→ **What you should do**: Write out all the data again, exactly.

═══ Input

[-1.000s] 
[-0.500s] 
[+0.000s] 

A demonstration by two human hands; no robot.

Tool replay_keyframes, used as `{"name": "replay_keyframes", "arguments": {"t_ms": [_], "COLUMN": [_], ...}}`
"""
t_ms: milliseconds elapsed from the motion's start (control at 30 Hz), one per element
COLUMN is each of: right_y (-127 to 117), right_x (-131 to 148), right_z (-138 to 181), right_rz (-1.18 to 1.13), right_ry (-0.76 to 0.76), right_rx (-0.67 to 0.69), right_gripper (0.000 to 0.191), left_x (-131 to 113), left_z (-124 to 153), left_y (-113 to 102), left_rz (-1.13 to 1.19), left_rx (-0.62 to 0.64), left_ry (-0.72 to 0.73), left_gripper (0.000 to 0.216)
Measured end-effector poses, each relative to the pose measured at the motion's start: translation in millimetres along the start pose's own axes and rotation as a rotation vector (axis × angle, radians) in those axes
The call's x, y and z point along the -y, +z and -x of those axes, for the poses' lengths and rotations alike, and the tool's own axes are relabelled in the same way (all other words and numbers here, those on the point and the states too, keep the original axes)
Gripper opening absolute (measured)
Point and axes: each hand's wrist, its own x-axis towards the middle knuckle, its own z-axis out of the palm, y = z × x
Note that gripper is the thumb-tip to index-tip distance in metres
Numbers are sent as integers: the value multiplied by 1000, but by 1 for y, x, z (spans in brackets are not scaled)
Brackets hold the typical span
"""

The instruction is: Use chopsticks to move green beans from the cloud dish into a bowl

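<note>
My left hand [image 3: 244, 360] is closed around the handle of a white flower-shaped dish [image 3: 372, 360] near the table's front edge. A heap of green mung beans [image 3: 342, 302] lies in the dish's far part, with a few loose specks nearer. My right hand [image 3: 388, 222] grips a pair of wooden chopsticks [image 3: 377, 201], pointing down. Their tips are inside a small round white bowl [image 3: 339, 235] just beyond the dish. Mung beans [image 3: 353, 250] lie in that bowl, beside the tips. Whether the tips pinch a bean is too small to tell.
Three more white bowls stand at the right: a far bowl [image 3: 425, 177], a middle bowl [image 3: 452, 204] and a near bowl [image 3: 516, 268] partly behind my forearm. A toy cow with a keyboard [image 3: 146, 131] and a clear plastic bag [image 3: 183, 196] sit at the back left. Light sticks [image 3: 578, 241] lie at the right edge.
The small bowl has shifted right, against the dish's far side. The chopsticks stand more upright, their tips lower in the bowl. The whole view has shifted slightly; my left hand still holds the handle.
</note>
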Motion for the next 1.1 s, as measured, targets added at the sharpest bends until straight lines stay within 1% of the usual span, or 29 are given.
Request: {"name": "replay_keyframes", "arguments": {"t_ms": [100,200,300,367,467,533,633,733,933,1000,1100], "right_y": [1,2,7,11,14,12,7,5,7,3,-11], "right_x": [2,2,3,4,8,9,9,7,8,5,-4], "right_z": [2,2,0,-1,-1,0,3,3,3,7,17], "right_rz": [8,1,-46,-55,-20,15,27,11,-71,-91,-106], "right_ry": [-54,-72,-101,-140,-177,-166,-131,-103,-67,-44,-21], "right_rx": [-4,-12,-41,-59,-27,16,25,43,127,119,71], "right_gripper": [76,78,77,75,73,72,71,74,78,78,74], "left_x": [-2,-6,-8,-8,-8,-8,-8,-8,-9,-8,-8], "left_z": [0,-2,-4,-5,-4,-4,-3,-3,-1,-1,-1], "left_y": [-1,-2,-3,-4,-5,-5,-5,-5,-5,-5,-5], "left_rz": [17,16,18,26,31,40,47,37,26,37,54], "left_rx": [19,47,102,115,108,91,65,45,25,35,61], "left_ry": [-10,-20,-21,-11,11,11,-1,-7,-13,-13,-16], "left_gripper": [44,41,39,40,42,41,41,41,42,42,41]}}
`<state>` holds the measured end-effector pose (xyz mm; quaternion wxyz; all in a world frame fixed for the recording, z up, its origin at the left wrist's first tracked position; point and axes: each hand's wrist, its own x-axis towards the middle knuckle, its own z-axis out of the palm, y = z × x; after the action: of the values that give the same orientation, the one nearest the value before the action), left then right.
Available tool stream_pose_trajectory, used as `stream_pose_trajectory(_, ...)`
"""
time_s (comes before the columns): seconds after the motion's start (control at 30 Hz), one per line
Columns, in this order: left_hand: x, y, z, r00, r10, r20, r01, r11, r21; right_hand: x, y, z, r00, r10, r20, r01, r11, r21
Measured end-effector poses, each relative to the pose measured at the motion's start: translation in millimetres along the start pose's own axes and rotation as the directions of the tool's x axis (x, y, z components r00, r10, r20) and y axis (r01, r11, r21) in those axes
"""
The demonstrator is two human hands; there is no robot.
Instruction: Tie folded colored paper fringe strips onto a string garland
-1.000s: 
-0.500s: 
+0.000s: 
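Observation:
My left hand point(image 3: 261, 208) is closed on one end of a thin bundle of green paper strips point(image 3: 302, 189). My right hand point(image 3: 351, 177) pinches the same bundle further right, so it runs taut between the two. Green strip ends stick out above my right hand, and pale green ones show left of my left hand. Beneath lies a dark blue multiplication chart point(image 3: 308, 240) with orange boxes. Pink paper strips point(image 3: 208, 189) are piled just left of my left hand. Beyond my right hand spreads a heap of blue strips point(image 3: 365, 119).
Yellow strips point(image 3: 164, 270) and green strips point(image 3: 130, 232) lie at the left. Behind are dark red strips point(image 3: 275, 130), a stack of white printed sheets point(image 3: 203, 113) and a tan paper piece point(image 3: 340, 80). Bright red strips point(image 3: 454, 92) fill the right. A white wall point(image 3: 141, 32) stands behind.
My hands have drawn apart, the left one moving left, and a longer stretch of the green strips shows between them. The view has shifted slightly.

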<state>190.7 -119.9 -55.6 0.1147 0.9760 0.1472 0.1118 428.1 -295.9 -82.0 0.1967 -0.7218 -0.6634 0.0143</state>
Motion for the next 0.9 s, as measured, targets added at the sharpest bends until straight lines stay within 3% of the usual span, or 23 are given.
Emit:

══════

→ **Exercise response**:
[-1.000s] 
[-0.500s] 
[+0.000s] 

A demonstration by two human hands; no robot.

Tool replay_keyframes, used as `{"name": "replay_keyframes", "arguments": {"t_ms": [_], "COLUMN": [_], ...}}`
"""
t_ms: milliseconds elapsed from the motion's start (control at 30 Hz), one per element
COLUMN is each of: right_y (-127 to 117), right_x (-131 to 148), right_z (-138 to 181), right_rz (-1.18 to 1.13), right_ry (-0.76 to 0.76), right_rx (-0.67 to 0.69), right_gripper (0.000 to 0.191), left_x (-131 to 113), left_z (-124 to 153), left_y (-113 to 102), left_rz (-1.13 to 1.19), left_rx (-0.62 to 0.64), left_ry (-0.72 to 0.73), left_gripper (0.000 to 0.216)
Measured end-effector poses, each relative to the pose measured at the motion's start: translation in millimetres along the start pose's own axes and rotation as a rotation vector (axis × angle, radians) in those axes
The call's x, y and z point along the -y, +z and -x of those axes, for the poses' lengths and rotations alike, and the tool's own axes are relabelled in the same way (all other words and numbers here, those on the point and the states too, keep the original axes)
Gripper opening absolute (measured)
Point and axes: each hand's wrist, its own x-axis towards the middle knuckle, its own z-axis out of the palm, y = z × x
Note that gripper is the thumb-tip to index-tip distance in metres
Numbers are sent as integers: the value multiplied by 1000, but by 1 for y, x, z (spans in brackets are not scaled)
Brackets hold the typical span
"""

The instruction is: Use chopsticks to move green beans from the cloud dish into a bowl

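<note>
My left hand [image 3: 244, 360] is closed around the handle of a white flower-shaped dish [image 3: 372, 360] near the table's front edge. A heap of green mung beans [image 3: 342, 302] lies in the dish's far part, with a few loose specks nearer. My right hand [image 3: 388, 222] grips a pair of wooden chopsticks [image 3: 377, 201], pointing down. Their tips are inside a small round white bowl [image 3: 339, 235] just beyond the dish. Mung beans [image 3: 353, 250] lie in that bowl, beside the tips. Whether the tips pinch a bean is too small to tell.
Three more white bowls stand at the right: a far bowl [image 3: 425, 177], a middle bowl [image 3: 452, 204] and a near bowl [image 3: 516, 268] partly behind my forearm. A toy cow with a keyboard [image 3: 146, 131] and a clear plastic bag [image 3: 183, 196] sit at the back left. Light sticks [image 3: 578, 241] lie at the right edge.
The small bowl has shifted right, against the dish's far side. The chopsticks stand more upright, their tips lower in the bowl. The whole view has shifted slightly; my left hand still holds the handle.
</note>
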Motion for the next 1.1 s, as measured, targets added at the sharpest bends until straight lines stay within 1% of the usual span, or 29 are given.
Request: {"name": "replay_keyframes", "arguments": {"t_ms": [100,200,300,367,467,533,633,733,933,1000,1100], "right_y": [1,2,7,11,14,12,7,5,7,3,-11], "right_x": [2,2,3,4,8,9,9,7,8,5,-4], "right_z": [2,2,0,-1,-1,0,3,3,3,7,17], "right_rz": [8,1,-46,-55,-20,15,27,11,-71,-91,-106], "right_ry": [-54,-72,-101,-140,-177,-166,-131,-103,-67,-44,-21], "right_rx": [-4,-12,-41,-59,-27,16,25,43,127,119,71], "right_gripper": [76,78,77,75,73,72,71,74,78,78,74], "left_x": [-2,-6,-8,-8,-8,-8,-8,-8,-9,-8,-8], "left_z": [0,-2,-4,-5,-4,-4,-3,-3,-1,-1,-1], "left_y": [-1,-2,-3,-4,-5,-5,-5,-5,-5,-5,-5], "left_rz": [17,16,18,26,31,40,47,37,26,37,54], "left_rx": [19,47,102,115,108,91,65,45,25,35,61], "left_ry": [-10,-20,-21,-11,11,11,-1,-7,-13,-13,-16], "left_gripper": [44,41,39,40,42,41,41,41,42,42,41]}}
`<state>` holds the measured end-effector pose (xyz mm; quaternion wxyz; all in a world frame fixed for the recording, z up, its origin at the left wrist's first tracked position; point and axes: each hand's wrist, its own x-axis towards the middle knuckle, its own z-axis out of the palm, y = z × x; after the action: of the values that give the same orientation, the one nearest the value before the action), left then right.
Available tool stream_pose_trajectory, used as `stream_pose_trajectory(_, ...)`
"""
time_s (comes before the columns): seconds after the motion's start (control at 30 Hz), one per line
Columns, in this order: left_hand: x, y, z, r00, r10, r20, r01, r11, r21; right_hand: x, y, z, r00, r10, r20, r01, r11, r21
Measured end-effector poses, each relative to the pose measured at the motion's start: translation in millimetres along the start pose's own axes and rotation as the directions of the tool's x axis (x, y, z components r00, r10, r20) and y axis (r01, r11, r21) in those axes
"""
The demonstrator is two human hands; there is no robot.
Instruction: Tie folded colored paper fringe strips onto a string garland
-1.000s: 
-0.500s: 
+0.000s: 
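Observation:
My left hand point(image 3: 261, 208) is closed on one end of a thin bundle of green paper strips point(image 3: 302, 189). My right hand point(image 3: 351, 177) pinches the same bundle further right, so it runs taut between the two. Green strip ends stick out above my right hand, and pale green ones show left of my left hand. Beneath lies a dark blue multiplication chart point(image 3: 308, 240) with orange boxes. Pink paper strips point(image 3: 208, 189) are piled just left of my left hand. Beyond my right hand spreads a heap of blue strips point(image 3: 365, 119).
Yellow strips point(image 3: 164, 270) and green strips point(image 3: 130, 232) lie at the left. Behind are dark red strips point(image 3: 275, 130), a stack of white printed sheets point(image 3: 203, 113) and a tan paper piece point(image 3: 340, 80). Bright red strips point(image 3: 454, 92) fill the right. A white wall point(image 3: 141, 32) stands behind.
My hands have drawn apart, the left one moving left, and a longer stretch of the green strips shows between them. The view has shifted slightly.
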
<state>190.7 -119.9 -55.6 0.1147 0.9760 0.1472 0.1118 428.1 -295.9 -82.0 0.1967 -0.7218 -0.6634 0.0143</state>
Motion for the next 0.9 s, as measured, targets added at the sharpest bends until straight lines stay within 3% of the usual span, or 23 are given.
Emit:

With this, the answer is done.